- Wild Butterfly as published by Oakla Publishing

国境の蝶 (Kokkyō no Chō)
- Genre: Yaoi
- Written by: Hiroki Kusumoto
- Published by: Oakla Publishing
- English publisher: NA: Digital Manga Publishing;
- Published: January 12, 2007
- Volumes: 1

= Wild Butterfly =

Japanese Manga

Wild Butterfly (国境の蝶, Kokkyō no Chō) is a one-shot Japanese manga written and illustrated by Hiroki Kusumoto. Oakla Publishing released the manga on January 12, 2007. It is licensed in North America by Digital Manga Publishing, which released the manga through its imprint, Juné, on August 12, 2008.

== Reception ==
Active Anime's Holly Ellingwood commends on the manga for its "eclectic set of stories [to] grace a yaoi anthology". She also comments on the individual stories, saying, "the art style varies with the needs of each story. All the character designs differ (with the odd exception) and offer different worlds, eras and individuals to ignite the imagination. The designs are detailed and charismatic. Most of the stories have an interesting twist at the end that affects one's entire perception of the characters." Mania.com's Danielle van Gorder commends the manga's art saying, "The art here is stunning and accomplished, showing off the full range of Kusumoto's techniques.

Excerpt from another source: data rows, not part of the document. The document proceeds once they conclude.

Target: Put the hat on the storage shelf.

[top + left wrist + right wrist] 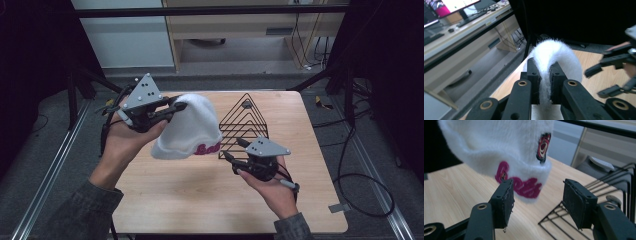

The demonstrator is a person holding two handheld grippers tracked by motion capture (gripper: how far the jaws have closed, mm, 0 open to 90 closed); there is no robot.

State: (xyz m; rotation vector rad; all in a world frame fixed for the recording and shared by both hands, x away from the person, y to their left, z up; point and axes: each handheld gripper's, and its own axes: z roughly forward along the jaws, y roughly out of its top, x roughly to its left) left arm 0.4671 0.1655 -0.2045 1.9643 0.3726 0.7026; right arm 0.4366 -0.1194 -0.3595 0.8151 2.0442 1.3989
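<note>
Left tool clamped on crown of white beanie, held aloft over counter middle; right tool jaws apart, empty below cuff: thin pinch may slip, or hat snag wire rack.

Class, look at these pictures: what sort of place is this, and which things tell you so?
Probably a lab or workshop for recording handling work: a lone wooden table ringed by a metal frame, loose cables on the floor, and a desk with monitors nearby.
</note>
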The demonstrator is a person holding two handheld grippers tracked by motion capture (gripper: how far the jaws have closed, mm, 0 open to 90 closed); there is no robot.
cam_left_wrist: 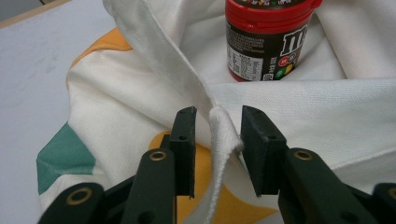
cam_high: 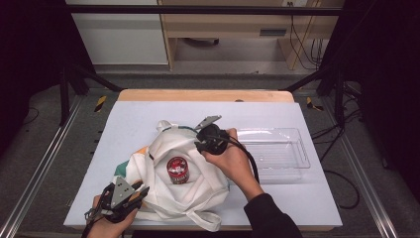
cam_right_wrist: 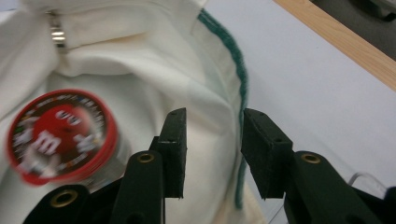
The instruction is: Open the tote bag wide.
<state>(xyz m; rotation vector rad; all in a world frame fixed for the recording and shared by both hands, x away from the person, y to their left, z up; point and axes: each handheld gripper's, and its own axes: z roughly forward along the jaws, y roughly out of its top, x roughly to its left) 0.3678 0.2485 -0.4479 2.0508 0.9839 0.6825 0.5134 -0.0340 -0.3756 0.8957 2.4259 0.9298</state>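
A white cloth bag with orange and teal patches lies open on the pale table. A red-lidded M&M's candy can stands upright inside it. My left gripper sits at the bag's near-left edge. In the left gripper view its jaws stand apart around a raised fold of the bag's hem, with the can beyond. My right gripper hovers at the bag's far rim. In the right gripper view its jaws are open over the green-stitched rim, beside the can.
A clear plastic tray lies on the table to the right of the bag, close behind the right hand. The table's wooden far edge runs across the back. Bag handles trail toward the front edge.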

While the majority of the book showcases her lush, detailed style, one story in particular uses a simpler, starker style that relies heavily on large areas of flat blacks and negative space. The character designs are extremely varied and distinct. Her backgrounds, when used, have an incredible amount of detail, and she really excels at emotional expression." Comic Book Bin's Leroy Douresseaux commends the manga on its "supernatural elements that are creepy and occasionally quite scary, and the character drama sticks the landing (some Olympics humor), making this a volume of supernatural drama worth reading."